A key driver in her thesis was the Kilbirnie Revitalisation Plan that ensures residential growth will be organised in a way that benefits the entire community.
“The aim was to enhance livability in medium-density housing in Kilbirnie, Wellington”
DWELLINGS
As part of the design process, Tayla chose a target market and started to conceptualise what each house would look like. Five conceptual designs were explored to provide choice for different demographic groups and family sizes.
Key ideas and characteristics that drove her architectural investigation included privacy and noise barriers, character and context, creative storage and space solutions, green spaces and materiality.
“The main architectural drive was to provide a series of attached and detached homes that had their own identity.”
Masterplan
Tayla developed and refined her five house types as part of a masterplan study. These dwellings were arranged on site after a series of layout investigations. Part of this refinement included staggering house types which helped the development fit into its suburban surroundings.
“As part of the developed design and master planning process, each dwelling has been adapted and modified to respond to conditions on site.”
Tayla ended up designing 27 dwellings to house a total of over 50 people.
Including a common space for the development was essential in the masterplan design because it provides the dwellers with extra entertaining opportunities.
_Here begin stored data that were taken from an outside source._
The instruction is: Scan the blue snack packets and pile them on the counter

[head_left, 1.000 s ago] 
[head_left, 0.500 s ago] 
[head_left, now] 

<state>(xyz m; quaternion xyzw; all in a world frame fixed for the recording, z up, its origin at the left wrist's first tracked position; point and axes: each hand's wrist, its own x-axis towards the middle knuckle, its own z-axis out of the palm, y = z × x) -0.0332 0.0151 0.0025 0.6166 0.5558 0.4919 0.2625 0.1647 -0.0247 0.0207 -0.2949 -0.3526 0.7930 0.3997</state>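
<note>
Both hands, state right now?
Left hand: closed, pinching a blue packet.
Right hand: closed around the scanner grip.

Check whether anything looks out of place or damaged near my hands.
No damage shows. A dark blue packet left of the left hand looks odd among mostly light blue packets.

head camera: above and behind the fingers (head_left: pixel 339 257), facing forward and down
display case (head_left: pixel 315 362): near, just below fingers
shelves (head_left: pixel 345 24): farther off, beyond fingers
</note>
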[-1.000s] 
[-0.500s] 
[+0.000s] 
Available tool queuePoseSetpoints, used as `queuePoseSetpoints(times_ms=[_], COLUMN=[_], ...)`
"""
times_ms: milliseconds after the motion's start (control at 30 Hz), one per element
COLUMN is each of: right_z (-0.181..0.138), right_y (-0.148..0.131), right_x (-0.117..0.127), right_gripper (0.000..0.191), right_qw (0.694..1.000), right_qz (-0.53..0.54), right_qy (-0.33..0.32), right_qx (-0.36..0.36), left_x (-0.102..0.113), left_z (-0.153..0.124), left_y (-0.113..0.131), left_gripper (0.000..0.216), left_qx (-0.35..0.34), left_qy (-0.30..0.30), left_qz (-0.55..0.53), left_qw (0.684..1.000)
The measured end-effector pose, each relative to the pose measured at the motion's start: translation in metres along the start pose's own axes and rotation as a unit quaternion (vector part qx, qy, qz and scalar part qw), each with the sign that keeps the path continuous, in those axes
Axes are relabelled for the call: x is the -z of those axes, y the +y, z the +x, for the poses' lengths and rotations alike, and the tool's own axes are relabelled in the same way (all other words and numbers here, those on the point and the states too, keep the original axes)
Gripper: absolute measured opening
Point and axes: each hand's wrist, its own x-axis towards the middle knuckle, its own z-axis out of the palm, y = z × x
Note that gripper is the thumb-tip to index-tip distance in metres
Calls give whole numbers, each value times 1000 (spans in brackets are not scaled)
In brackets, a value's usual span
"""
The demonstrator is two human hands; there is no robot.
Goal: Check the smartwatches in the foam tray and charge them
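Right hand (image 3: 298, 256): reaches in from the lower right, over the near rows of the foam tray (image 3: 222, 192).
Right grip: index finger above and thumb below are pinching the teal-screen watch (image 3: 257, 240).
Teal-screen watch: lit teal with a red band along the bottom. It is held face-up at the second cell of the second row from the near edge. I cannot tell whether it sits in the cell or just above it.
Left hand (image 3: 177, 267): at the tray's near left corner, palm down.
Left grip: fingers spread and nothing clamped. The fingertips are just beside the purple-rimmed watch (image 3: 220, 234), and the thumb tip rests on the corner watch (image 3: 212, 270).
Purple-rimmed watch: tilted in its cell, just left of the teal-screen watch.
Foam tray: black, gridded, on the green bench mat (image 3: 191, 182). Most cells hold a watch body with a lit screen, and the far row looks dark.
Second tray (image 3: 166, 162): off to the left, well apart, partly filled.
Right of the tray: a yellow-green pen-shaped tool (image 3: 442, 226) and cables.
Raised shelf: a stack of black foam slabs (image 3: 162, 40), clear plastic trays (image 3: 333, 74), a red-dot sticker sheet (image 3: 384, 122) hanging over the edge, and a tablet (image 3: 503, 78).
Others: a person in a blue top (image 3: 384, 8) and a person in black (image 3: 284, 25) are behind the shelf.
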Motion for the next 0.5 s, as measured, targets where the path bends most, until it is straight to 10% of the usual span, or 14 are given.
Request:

Tayla positioned the common space in the middle of the development to create a privacy barrier between houses and to encourage communal living.
Tayla’s research aimed to understand the concept of how livability can be understood from an architectural perspective in medium-density housing. It demonstrated a qualitative approach to how characteristics and strategies can be applied in architecture to enhance the way people live, specifically in densely populated areas.